Когда зажегся свет и Кантабиле направился к ближайшему выходу, я выбрал самый дальний. Нагнав меня на Елисейских полях, Ринальдо заявил:

— Не обижайся, Чарли. Просто я, как сторожевой пес, не могу не охранять такие штуки, как этот номерок. Вдруг на тебя нападут или ограбят? А завтра утром пять человек явятся изучать доказательства… Ладно, я нервный. Просто я хочу, чтобы все прошло хорошо. Эта шлюха здорово тебя ушибла, придавила в сто раз сильнее, чем было в Чикаго. Вот что я имел в виду, когда сказал, что ты обабжуленный. Слушай, может, подцепим пару французских девочек? Я устрою. Подлечу слегка твое «я».

— Я собираюсь лечь спать.

— Я просто пытаюсь все уладить. Знаю, таким, как ты, трудно жить на одной земле с психами вроде меня. Ладно, пойдем-ка выпьем. Ты расстроился и злишься.

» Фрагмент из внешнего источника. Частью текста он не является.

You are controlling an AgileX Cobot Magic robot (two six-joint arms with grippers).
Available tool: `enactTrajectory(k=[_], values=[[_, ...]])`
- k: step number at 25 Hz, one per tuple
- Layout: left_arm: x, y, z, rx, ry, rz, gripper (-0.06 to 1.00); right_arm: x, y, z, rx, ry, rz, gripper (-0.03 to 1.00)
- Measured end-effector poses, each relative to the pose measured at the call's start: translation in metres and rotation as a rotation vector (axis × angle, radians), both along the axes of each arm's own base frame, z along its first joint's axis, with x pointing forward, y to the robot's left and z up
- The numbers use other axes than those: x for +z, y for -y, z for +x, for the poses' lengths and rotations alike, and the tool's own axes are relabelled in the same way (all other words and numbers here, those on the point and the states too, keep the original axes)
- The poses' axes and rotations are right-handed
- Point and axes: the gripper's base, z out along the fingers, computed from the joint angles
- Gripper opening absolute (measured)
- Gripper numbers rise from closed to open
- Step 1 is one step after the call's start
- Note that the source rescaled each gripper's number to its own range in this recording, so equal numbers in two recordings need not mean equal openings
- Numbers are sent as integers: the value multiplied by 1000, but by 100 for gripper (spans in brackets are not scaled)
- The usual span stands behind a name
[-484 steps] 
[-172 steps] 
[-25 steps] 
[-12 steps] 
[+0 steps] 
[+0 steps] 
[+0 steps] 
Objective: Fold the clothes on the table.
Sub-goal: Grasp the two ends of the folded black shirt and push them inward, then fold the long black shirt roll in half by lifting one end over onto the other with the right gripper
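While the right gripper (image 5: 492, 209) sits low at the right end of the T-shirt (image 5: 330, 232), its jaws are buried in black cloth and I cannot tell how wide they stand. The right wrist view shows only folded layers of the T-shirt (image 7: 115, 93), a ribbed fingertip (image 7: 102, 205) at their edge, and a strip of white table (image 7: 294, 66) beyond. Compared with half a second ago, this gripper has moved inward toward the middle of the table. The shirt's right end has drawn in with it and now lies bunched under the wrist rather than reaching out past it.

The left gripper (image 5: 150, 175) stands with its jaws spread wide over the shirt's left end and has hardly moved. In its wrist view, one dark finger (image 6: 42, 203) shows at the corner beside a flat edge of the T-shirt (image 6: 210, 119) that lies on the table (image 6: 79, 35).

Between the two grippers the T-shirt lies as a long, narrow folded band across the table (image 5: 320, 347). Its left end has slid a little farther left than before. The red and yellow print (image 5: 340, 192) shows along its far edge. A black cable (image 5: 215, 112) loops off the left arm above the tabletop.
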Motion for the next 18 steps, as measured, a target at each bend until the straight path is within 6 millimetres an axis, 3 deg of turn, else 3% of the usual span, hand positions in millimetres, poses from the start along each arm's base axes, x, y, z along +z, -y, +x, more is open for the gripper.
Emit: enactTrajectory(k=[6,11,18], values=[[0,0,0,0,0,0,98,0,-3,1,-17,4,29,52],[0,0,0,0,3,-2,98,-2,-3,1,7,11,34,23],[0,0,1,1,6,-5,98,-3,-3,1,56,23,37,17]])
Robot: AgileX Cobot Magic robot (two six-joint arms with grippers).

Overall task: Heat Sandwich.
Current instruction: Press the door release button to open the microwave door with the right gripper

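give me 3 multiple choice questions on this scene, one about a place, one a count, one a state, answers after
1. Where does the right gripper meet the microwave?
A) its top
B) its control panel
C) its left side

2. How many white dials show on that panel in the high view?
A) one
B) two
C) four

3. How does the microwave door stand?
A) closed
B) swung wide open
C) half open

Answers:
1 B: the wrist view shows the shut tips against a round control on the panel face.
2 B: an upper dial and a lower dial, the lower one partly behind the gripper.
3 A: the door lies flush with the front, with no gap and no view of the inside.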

Но на самом деле я вовсе не расстроился. Трудный насыщенный день, пусть даже насыщенный полной бессмыслицей, освободил меня от бездействия и успокоил совесть. После четырех рюмок кальвадоса в баре при отеле я спал без задних ног.

Утром мы встретились с мэтром Фюре и американским юристом, жутко агрессивным малым по фамилии Барбаш, как раз таким, какого и должен был выбрать Кантабиле. Кантабиле там просто лопался от удовольствия. Он пообещал доставить меня и доказательство — теперь я понял, почему он так бесился из-за номерка, — и вот они мы, все, как договорено, все, как полагается. Продюсеры «Кальдофредо» уже знали, что некий Чарльз Ситрин, сочинивший шедшего на Бродвее «Фон Тренка», позднее успешно экранизированного, претендует на авторство сюжета, по которому отснята их всемирная сенсация. На встречу с нами они отрядили пару выпускников Гарвардской школы бизнеса. Бедняга Стронсон, сидевший за решеткой в Майами, и близко не мог с ними сравниться. В офисе Барбаша нас ждали два аккуратных, обходительных, сдержанных, совершенно лысых и очень решительных молодых человека.